Zack clenched the empty vial in his hand, annoyed. He had seven kobolds left to kill, but only three lesser health potions remaining. At this rate of using a potion per kobold, he’d end up dead in the water by the fourth kobold, and he still wouldn’t have nearly enough iron coins to pay the return fare.
No wonder he kept fucking dying in those other lifetimes, pardon his language.
He had guilty thoughts of proceeding through the door to the next room, to just give up this pointless endeavor to stretch three health potions over seven kobolds that would surely end in his death.
The exit lay just to the north of the room, a door, except this one had a doorknob. The thought was tempting.
But he couldn’t bring himself to do it. Following his stupid instincts was exactly what managed to get him killed several billion times over. If he wanted to survive here, he needed to follow the Fool’s advice and take the stellar fragments seriously.

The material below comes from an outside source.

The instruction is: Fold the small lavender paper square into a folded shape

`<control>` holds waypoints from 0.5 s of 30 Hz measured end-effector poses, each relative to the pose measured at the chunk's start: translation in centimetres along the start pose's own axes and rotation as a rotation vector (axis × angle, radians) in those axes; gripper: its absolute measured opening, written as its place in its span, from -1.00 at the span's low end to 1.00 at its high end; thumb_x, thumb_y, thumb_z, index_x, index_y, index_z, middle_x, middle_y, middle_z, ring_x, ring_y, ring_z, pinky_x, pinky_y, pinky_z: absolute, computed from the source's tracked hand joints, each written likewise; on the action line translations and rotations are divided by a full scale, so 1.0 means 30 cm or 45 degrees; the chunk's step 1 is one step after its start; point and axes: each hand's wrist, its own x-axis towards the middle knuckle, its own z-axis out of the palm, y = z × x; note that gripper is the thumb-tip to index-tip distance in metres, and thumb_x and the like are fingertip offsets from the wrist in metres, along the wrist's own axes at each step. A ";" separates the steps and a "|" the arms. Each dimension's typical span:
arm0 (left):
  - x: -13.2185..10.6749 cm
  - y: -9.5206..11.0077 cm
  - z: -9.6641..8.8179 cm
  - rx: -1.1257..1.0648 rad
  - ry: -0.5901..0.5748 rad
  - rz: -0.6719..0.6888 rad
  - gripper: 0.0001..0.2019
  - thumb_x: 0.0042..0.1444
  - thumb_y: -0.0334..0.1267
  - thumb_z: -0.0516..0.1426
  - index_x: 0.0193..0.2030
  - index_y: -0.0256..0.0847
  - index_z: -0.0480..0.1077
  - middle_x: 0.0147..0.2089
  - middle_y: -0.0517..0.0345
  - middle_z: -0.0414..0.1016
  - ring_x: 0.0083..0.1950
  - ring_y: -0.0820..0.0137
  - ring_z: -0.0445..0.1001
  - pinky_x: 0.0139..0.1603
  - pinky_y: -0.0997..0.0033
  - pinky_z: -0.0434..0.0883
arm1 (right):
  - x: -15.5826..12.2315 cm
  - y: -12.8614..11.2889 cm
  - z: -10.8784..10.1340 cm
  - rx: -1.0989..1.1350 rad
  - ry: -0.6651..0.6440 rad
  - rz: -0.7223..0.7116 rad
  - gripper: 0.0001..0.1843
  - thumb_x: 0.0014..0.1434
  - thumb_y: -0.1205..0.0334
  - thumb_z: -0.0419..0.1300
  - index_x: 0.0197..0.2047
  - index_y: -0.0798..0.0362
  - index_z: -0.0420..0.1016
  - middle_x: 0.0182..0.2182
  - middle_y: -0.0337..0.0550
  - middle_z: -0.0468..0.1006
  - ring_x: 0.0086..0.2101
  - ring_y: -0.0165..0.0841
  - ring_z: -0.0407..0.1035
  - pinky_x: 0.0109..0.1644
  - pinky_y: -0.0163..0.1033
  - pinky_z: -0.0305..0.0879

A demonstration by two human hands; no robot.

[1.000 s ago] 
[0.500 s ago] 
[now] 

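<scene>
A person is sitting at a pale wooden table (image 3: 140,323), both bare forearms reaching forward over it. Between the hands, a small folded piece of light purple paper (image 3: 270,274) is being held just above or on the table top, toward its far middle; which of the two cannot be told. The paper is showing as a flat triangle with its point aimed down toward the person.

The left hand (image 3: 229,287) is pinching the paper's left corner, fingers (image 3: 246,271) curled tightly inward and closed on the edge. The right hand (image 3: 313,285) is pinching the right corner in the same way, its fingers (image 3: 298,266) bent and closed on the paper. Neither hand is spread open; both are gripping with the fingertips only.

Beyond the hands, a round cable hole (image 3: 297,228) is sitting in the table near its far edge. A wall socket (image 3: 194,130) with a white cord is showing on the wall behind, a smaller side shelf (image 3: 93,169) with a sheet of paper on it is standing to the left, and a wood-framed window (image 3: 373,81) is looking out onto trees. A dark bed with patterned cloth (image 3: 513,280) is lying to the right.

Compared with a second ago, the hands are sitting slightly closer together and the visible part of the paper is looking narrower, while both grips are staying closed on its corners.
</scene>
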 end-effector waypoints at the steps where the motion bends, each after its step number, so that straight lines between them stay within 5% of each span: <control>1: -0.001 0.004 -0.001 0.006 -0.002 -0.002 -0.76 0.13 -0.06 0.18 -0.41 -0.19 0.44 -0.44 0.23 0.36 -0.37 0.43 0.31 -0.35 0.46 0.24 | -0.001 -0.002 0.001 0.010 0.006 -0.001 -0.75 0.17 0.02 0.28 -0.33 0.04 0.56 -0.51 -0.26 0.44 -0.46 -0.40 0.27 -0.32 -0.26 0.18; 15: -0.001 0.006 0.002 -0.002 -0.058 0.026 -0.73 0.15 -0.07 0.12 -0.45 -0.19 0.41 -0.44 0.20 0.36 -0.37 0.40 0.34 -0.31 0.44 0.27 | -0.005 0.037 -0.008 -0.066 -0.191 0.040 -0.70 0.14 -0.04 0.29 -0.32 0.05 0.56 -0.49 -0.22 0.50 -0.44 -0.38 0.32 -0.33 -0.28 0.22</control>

With a scant minute left until the next kobold spawn, Zack quickly brainstormed for a plan. He’d been a study rat all his life, with A’s in most of his classes from calculus to literature, so how hard could it be to squeeze his noggin a little to save his own skin?
Just think about it like an open ended problem. Seven of these clueless fuckers, only three health potions. I need a way to kill these things without getting too hurt.
He looked around the room for anything that he could use. It really wasn’t helping his case that his muscles felt so strained from his unfortunately timed gym workout. Although they were starting to feel progressively less sore ever since he unlocked the status screen.
So these lizard things keep spawning on the middle platform over here. What if I…
“Ah,” he said loudly, smiling. “I got it.”
He saw a way to survive this mess.
Each kobold spawned on some part of the platform while facing a random direction. The summoning process took less than a second, but each kobold needed a hot second to orient themselves.
In other words, if Zack just stood right next to the platform, there was roughly a fifty percent chance that the kobold would be facing the wrong direction after spawning, disoriented and vulnerable.
Which gave him a perfect cheap shot.
Suddenly, having three health potions didn’t feel so bad anymore. He got into position right as the next kobold spawned.
“Human?”
Bad luck this time.
Congratulations! You have slain an Angry Kobold.
You have defeated an enemy. Experience has been distributed.
Angry Kobold has dropped the following loot.
A ragged spear.
1 iron coin.
He had to pop open another vial.
The next two times went smoothly. The kobolds spawned facing the entirely wrong way, and Zack got to sock them in the head like a pipeball batter up at home anchor against little Timothy’s infamous spitball. The third time went smoothly as well. Then he got a consecutive bad luck streak. He was starting to get better at reading their movements, but still no dice.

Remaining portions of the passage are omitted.